- [PROBLEM DETAILS]
Copy each line from the entries that the word "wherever" appears in.

- [EXERCISE MATERIALS]

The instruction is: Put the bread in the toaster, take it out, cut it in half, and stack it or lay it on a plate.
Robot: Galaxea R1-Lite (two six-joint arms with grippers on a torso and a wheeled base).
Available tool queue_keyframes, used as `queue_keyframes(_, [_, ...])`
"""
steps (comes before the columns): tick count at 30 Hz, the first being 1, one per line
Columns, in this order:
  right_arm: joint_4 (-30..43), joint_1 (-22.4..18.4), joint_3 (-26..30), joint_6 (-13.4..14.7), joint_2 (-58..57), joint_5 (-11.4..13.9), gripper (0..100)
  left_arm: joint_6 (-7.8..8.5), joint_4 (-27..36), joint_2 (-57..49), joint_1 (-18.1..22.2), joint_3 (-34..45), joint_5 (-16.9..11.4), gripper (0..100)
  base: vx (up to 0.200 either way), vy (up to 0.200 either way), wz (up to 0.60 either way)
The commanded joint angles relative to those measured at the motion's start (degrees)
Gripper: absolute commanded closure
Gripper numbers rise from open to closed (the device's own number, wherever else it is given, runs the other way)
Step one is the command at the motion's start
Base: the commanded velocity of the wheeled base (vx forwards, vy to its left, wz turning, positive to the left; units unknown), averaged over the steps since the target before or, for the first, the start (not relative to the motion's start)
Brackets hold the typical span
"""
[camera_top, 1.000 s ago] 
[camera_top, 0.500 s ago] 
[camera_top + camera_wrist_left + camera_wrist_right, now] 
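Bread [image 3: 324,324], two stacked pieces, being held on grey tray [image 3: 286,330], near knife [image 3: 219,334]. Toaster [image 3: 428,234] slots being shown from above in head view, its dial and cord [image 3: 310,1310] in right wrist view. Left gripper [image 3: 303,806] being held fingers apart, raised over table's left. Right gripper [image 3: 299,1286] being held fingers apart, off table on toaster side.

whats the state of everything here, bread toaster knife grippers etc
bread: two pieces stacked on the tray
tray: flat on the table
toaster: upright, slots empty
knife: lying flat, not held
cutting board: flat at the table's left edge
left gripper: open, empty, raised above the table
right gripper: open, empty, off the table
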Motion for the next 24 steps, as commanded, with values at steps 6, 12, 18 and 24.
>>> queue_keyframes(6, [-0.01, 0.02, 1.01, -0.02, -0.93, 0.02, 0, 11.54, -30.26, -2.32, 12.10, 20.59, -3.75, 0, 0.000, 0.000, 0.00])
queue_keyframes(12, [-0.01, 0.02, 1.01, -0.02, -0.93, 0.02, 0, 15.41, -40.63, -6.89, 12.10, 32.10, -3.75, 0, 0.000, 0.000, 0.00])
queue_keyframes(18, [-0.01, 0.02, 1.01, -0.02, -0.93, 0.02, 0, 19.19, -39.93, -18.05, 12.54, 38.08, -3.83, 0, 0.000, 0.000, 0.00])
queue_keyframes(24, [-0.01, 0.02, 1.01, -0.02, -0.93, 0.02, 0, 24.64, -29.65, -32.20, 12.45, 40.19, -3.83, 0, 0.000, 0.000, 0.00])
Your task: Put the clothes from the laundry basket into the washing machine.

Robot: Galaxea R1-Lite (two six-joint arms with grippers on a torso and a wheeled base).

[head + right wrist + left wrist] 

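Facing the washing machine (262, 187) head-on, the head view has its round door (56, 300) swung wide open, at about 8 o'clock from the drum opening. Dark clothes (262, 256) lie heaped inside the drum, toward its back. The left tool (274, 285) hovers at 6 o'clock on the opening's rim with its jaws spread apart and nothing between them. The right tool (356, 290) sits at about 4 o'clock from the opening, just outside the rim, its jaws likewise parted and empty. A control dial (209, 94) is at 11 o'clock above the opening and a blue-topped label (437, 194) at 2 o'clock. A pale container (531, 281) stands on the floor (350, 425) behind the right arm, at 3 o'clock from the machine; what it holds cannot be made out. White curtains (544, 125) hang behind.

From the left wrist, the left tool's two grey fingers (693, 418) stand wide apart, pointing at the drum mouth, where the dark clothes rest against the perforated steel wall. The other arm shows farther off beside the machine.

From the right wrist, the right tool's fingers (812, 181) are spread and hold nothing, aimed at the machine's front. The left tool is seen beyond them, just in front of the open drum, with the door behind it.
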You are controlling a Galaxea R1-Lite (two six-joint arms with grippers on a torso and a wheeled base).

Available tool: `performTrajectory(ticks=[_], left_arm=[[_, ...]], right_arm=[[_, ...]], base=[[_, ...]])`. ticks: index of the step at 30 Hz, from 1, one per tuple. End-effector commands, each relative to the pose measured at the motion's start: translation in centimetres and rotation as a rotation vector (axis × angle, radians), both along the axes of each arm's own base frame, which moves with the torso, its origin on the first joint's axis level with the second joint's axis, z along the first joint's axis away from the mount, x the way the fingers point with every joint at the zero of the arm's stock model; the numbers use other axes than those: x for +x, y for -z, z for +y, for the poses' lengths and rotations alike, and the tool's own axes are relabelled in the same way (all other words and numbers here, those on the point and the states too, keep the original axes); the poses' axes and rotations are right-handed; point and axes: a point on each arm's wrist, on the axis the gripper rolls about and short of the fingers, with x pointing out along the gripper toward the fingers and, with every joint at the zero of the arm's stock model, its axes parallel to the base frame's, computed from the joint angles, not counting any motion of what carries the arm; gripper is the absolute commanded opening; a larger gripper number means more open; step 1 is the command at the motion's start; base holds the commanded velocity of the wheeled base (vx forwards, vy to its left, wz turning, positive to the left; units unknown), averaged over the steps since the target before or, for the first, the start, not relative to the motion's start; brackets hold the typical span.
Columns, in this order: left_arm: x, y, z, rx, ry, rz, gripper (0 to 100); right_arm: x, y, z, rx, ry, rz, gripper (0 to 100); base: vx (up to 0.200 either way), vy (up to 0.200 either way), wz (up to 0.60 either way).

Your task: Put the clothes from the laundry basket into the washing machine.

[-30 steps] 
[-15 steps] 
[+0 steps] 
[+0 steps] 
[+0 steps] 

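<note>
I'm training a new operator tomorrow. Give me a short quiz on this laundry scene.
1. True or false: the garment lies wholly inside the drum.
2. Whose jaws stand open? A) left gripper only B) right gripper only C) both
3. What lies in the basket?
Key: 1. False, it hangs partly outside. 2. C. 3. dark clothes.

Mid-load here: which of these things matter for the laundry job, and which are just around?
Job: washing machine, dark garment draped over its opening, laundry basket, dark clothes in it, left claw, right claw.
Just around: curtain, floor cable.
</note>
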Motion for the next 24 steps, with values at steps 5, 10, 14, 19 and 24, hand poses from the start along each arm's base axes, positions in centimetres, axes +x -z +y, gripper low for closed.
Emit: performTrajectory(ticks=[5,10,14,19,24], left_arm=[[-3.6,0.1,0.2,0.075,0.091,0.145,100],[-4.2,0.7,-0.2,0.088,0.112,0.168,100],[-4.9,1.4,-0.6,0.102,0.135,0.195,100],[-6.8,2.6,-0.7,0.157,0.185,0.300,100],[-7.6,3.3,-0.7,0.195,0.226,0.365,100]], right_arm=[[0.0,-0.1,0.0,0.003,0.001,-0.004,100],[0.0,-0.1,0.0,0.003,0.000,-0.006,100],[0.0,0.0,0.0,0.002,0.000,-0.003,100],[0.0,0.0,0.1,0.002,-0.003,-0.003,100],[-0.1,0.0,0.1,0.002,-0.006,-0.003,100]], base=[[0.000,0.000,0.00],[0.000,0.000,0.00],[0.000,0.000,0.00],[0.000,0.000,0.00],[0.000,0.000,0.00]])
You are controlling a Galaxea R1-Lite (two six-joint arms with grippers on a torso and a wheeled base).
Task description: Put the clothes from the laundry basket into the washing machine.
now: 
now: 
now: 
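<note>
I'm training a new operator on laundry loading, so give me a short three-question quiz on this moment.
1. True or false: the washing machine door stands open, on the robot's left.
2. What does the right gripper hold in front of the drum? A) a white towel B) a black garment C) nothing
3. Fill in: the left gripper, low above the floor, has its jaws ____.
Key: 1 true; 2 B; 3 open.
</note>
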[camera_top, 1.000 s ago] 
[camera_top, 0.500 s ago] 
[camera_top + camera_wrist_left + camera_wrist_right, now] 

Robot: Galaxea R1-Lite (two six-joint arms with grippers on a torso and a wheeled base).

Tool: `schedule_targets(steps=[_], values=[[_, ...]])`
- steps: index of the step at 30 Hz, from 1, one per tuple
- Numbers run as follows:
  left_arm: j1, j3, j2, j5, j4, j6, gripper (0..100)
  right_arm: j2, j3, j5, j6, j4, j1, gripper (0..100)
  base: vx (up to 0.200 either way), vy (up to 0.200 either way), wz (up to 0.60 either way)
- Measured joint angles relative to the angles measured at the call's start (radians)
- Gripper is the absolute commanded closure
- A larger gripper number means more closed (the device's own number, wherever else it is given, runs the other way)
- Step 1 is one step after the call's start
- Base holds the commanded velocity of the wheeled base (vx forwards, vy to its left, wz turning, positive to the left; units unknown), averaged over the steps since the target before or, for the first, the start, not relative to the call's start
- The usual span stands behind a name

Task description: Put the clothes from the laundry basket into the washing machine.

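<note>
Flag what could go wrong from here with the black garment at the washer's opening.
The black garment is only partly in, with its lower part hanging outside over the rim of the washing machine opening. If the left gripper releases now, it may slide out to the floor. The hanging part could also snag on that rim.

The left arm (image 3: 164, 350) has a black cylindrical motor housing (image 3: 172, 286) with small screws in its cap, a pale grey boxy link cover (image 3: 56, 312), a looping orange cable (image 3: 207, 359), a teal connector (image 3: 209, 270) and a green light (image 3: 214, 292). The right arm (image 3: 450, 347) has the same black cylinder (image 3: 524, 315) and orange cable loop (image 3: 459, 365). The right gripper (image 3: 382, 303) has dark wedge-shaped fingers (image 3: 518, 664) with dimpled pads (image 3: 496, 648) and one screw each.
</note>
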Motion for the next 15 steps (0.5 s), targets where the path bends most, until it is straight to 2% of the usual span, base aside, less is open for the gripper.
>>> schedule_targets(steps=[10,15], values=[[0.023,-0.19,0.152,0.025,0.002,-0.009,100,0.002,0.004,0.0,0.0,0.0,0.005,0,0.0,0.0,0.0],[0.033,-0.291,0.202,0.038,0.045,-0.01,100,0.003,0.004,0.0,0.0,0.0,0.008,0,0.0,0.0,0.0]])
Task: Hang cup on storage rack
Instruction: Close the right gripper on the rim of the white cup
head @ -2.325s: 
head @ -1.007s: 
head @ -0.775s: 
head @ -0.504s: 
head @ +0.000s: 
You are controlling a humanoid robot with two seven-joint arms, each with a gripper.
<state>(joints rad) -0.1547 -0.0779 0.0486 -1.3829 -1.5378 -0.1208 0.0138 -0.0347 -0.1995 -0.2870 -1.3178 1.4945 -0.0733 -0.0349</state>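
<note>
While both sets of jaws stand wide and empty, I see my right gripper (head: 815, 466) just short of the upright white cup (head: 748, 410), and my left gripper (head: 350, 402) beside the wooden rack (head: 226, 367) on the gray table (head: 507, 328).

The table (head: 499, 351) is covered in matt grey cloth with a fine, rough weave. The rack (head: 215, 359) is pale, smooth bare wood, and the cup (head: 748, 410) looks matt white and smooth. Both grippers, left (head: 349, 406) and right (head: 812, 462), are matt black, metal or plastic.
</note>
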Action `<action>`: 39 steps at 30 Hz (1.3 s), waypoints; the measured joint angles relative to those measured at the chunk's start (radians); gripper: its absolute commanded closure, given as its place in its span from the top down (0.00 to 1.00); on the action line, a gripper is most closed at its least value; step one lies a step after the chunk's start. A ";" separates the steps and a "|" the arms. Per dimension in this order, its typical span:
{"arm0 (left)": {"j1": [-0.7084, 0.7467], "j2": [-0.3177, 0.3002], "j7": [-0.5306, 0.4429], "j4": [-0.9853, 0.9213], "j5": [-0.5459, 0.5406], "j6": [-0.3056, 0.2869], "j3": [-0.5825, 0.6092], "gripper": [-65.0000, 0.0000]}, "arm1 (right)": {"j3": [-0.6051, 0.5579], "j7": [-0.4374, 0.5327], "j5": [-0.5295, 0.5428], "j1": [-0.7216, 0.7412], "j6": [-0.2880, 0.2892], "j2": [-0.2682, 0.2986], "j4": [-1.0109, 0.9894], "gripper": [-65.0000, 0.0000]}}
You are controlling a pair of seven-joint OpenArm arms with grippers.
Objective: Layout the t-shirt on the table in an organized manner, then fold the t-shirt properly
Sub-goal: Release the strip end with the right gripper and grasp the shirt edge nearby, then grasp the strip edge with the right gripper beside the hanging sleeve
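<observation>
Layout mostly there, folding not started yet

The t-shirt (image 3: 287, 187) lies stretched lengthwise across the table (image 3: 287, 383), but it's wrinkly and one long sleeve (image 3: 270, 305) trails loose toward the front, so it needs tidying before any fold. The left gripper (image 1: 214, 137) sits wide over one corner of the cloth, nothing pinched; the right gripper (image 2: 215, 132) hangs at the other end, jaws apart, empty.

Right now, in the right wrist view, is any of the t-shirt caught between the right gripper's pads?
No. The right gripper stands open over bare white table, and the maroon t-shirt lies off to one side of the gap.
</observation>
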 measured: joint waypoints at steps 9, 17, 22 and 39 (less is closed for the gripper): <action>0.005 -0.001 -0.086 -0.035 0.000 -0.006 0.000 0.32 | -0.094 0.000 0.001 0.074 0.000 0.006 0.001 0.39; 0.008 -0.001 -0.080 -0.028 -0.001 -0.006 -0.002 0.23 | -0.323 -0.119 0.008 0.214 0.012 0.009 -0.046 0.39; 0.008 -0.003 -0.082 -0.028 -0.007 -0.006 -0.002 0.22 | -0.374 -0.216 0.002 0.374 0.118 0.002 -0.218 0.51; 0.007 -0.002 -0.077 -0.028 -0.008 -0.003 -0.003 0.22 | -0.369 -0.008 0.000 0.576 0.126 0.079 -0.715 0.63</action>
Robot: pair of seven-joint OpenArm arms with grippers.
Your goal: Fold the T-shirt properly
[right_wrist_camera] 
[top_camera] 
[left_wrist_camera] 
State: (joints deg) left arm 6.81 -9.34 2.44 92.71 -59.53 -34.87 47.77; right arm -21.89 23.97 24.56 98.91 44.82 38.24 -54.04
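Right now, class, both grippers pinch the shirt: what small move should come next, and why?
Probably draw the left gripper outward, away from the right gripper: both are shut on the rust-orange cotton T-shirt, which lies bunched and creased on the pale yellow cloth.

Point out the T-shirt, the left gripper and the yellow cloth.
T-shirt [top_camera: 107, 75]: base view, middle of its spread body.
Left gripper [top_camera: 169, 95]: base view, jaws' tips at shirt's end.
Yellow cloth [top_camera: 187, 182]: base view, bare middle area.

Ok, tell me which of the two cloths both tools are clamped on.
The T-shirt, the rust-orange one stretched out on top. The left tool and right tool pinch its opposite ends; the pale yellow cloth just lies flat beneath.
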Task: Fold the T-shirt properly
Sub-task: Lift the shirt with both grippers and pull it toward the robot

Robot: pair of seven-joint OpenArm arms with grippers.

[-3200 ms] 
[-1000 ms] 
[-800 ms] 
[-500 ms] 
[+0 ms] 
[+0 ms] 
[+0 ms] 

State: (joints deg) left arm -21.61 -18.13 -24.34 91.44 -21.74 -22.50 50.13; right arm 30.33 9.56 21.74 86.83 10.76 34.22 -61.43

- [RESULT FOR THIS TASK]
Gripper numbers rise from open to closed (the device's own number, wherever else it is given, runs the other way)
- A larger gripper number means more closed (the device's own number, wherever else it is given, runs the other way)

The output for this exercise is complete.